Plot Details: This opinion reveals major details about the movie's plot.
Some of the best things in life really ARE old movies! How would you like to see a movie with impeccable performances, the best comic timing and some of the most interesting dialog you've heard in some time? Got your interest yet? This movie, The Philadelphia Story (1940) offers all those things and more.
This films includes a trio of surprising superstars, although none of them was considered a "superstar" at the time. Cary Grant, Jimmy Stewart and Katherine Hepburn make a fantastic team. Their performances were directed by George Cukor, a brilliant director that has gathered less glory than his contemporaries. Interested in why?
Cukor was known as a so called "woman's director". This was Hollywood shorthand for being gay. Cukor was already a great Broadway director when "talkies" got popular in 1929. He came to Hollywood as a dialog coach, helping with All Quiet in the Western Front , and gained some fame with directing Hepburn in her first film in 1932, A Bill of Divorcement.
When assigned to Gone with the Wind , Cukor was allegedly fired because Clark Gable didn't want to work with a "women's director", although it was probably because Vivian Leigh was upstaging him, with Cukor's help. It didn't stop him, but it sure did slow him down.
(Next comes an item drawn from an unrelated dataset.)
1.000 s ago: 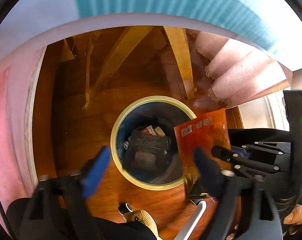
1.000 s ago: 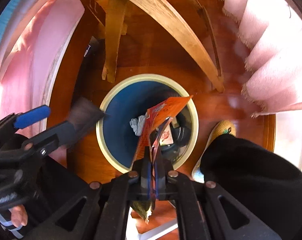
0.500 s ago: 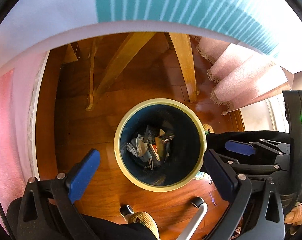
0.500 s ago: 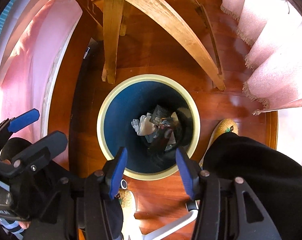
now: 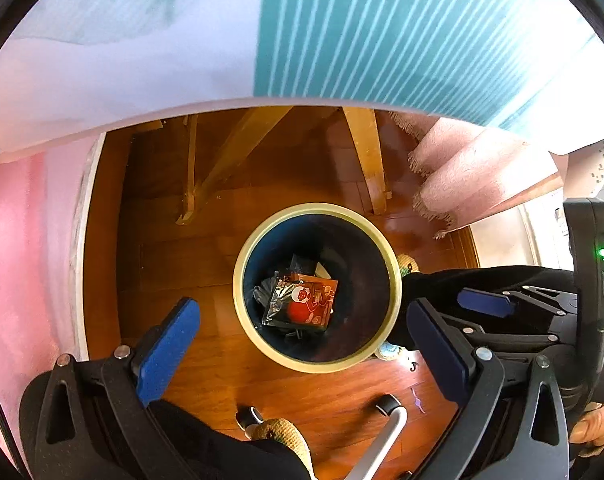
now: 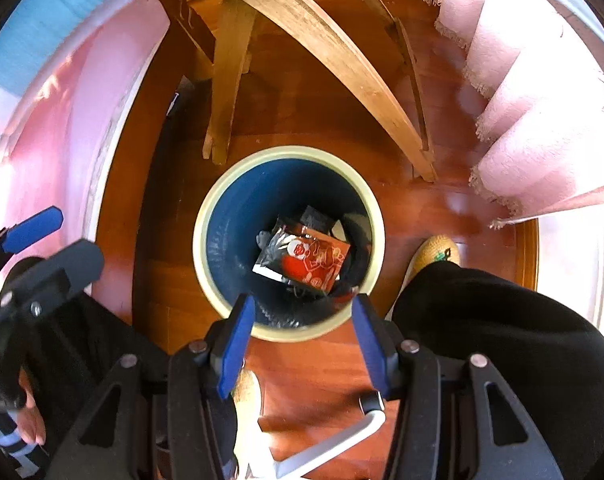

In spite of superb direction on several films, he did not win an Oscar for best director until 1964, for My Fair Lady.
He directed his last film Rich and Famous at the age of 82 . In a gesture that could only be Hollywood, Sam Goldwyn's wife Frances was buried close to him at her request, having carried a torch for him all her life.
Cukor's strength was as a director of performances, both men and women. He made it all work, with impeccable timing, and pacing the film with uncanny precision. Scene Transitions are seamless, and it all comes together well at the end.
Cinematography is pretty much standard issue, with no gimmicks. One-to-one dialog scenes were filmed perfectly. Other shots are perfunctory set-up Hollywood linear plot shots, giving minimum emphasis to the surroundings except as location markers.
The times and the genre
The story was written by Philip Barry, with help from Donald Ogden Stewart. He claims to have created the'Tracy' character based on Hepburn's Hollywood reputation as a woman of some fierceness.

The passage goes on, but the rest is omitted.